In case you want the latest development version use this:

{:tensorflex, github: "anshuman23/tensorflex"}

Documentation

Tensorflex contains three main structs which handle different datatypes. These are %Graph, %Matrix and %Tensor. %Graph type structs handle pre-trained graph models, %Matrix handles Tensorflex 2-D matrices, and %Tensor handles Tensorflow Tensor types. The official Tensorflow documentation is present here and do note that this README only briefly discusses Tensorflex functionalities.

  • read_graph/1:

    • Used for loading a Tensorflow .pb graph model in Tensorflex.

    • Reads in a pre-trained Tensorflow protobuf (.pb) Graph model binary file.

    • Returns a tuple {:ok, %Graph}.

    • %Graph is an internal Tensorflex struct which holds the name of the graph file and the binary definition data that is read in via the .pb file.

  • get_graph_ops/1:

    • Used for listing all the operations in a Tensorflow .pb graph.

    • Reads in a Tensorflex %Graph struct obtained from read_graph/1.

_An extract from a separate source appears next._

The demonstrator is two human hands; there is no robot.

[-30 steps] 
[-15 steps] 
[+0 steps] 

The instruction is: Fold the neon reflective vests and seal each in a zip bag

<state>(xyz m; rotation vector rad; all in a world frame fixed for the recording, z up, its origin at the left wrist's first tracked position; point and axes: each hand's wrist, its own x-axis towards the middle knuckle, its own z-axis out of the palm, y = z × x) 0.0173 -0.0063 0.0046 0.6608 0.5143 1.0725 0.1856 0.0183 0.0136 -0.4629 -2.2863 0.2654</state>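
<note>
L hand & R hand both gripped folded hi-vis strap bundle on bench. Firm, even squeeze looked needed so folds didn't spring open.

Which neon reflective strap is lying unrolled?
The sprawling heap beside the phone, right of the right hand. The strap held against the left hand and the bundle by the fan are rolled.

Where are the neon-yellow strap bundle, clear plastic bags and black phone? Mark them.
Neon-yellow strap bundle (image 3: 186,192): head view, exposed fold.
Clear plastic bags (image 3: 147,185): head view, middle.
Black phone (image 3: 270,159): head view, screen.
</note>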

    • Returns a list of all the operation names (as strings) that populate the graph model.

  • create_matrix/3:

    • Creates a 2-D Tensorflex matrix from custom input specifications.

    • Takes three input arguments: number of rows in matrix (nrows), number of columns in matrix (ncols), and a list of lists of the data that will form the matrix (datalist).

    • Returns a %Matrix Tensorflex struct type.

  • matrix_pos/3:

    • Used for accessing an element of a Tensorflex matrix.

    • Takes in three input arguments: a Tensorflex %Matrix struct matrix, and the row (row) and column (col) values of the required element in the matrix. Both row and col here are NOT zero indexed.

    • Returns the value as float.

  • size_of_matrix/1:

    • Used for obtaining the size of a Tensorflex matrix.

    • Takes a Tensorflex %Matrix struct matrix as input.

    • Returns a tuple {nrows, ncols} where nrows represents the number of rows of the matrix and ncols represents the number of columns of the matrix.

  • append_to_matrix/2:

    • Appends a single row to the back of a Tensorflex matrix.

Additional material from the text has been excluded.